Fortunately, in ancient history, the light is falling at last upon scenes and situations that were once obscure. We now know, for example, that Jesus was essentially a Jew, and that Christianity was preceded by a lengthy and rich epoch of Judeo-Christianism, of which the Apocalypse of John is the purest expression. The apostle Paul then stepped into the picture to develop early Christianity as we commonly imagine it, incorporating Gentiles. Retrospectively, it goes without saying that the idea that Jews might have perpetrated deicide, through the Crucifixion, is mindless bullshit. So, many naive Catholic traditionalists whose web banners are displayed in the context of the above-mentioned petition concerning our quaint but curious German pope might take a more serious look at their Christian culture.

Seriously, I've always considered that all Christians who can do so should spend at least a few weeks in Israel, which is truly a land of light, capable of dispelling archaic Christian darkness.

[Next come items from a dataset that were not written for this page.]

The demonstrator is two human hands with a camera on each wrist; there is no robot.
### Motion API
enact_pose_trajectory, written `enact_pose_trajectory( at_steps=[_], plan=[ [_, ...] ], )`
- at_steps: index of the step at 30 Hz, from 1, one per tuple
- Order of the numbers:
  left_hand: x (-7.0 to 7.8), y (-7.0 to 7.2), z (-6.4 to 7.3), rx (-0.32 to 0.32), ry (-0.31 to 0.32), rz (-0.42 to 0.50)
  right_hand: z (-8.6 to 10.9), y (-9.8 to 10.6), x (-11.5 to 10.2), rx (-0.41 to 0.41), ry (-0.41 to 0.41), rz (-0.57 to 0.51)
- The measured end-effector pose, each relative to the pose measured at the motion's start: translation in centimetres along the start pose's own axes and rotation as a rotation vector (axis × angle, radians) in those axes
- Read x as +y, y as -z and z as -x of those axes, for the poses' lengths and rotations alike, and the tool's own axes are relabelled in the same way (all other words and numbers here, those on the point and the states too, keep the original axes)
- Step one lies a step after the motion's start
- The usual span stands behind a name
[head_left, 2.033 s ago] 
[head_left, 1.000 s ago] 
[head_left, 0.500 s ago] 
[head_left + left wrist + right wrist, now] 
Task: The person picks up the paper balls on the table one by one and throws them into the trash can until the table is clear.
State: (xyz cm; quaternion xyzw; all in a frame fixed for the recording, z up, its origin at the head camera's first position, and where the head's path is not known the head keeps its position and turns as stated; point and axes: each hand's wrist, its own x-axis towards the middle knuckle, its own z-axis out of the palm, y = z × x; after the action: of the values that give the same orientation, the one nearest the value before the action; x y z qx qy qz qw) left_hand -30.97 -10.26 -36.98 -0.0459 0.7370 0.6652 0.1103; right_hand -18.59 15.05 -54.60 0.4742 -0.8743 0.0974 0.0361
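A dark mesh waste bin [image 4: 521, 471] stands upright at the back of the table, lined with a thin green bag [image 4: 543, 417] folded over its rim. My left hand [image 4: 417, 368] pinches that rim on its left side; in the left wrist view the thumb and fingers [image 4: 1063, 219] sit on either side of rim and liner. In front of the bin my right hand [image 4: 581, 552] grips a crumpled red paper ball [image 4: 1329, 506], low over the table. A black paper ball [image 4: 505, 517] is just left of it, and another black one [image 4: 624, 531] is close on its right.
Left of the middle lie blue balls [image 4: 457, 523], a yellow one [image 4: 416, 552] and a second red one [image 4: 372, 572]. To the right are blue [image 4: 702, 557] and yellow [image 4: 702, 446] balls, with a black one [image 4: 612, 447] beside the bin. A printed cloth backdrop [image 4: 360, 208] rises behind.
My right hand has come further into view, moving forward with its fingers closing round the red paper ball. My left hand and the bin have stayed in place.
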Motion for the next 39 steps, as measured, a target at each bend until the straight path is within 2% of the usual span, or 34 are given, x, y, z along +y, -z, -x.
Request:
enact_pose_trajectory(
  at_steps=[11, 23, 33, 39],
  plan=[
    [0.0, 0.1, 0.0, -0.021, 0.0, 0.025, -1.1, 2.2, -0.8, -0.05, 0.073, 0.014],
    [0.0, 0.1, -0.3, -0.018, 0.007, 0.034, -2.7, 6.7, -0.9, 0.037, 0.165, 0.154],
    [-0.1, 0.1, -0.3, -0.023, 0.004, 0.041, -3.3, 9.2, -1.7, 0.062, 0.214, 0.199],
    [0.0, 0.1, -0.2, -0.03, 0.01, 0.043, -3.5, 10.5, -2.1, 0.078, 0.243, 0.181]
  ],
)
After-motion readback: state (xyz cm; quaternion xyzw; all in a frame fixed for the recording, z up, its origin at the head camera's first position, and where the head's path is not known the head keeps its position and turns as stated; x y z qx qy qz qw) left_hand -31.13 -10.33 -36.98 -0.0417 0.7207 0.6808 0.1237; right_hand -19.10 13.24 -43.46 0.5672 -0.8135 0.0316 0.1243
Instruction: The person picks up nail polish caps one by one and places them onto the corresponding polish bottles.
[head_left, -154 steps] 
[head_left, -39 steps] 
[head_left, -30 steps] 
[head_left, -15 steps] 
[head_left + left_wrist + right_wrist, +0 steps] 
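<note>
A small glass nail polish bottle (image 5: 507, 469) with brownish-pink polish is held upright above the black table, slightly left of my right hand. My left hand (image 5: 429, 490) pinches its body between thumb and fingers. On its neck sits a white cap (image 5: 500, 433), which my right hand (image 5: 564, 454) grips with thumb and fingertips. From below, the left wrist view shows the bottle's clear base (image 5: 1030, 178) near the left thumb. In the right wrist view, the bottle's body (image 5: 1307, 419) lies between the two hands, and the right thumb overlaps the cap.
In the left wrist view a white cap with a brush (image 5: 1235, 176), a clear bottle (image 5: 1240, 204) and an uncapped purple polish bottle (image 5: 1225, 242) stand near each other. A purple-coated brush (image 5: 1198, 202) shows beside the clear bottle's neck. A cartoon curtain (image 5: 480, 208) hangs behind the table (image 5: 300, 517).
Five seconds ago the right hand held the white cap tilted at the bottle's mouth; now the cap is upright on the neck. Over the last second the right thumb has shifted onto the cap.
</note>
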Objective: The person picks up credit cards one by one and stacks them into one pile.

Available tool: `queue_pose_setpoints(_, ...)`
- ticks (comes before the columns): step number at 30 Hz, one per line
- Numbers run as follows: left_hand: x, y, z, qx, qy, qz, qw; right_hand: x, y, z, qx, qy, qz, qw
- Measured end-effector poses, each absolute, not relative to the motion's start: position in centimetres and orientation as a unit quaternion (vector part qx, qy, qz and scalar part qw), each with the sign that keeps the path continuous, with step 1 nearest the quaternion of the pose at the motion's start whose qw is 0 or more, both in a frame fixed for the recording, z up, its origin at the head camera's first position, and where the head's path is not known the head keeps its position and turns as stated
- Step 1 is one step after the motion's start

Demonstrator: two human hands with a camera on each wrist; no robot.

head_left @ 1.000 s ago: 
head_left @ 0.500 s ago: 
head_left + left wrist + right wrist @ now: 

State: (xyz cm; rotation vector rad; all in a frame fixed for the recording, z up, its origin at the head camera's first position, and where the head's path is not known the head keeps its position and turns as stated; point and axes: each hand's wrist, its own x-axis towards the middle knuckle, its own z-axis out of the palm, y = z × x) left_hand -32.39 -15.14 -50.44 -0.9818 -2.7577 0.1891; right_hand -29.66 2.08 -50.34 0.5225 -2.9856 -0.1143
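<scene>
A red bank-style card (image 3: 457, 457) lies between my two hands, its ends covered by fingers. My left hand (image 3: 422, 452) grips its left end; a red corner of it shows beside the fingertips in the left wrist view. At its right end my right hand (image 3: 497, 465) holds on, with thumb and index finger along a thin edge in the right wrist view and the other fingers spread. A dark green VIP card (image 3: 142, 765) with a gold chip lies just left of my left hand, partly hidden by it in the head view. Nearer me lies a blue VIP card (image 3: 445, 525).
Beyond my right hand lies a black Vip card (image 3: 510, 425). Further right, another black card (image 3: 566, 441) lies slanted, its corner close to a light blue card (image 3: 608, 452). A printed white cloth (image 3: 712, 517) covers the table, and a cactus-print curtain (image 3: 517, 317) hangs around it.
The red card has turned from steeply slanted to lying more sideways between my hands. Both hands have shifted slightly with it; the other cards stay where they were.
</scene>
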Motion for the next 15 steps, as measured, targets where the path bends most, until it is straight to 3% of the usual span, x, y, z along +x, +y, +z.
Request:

Many things, in the Holy Land, become clear. Other things, alas, are doomed to remain forever in darkness. But, since time immemorial, this pilgrimage to where it all happened has been obligatory. It teaches you to open your eyes and see. To discard darkness, and place yourself in the light.

Admittedly, it's not yet, exactly, the light of Science. But the Holy Land is an excellent beginning. Judaism is an ancient system, and we all know that Jews didn't drop down in the last shower of rain. Modern Israel, too, is an exceptionally smart nation, accustomed to facing and solving life-and-death problems. I can't think of a better place to start one's quest (as I once did) for enlightenment.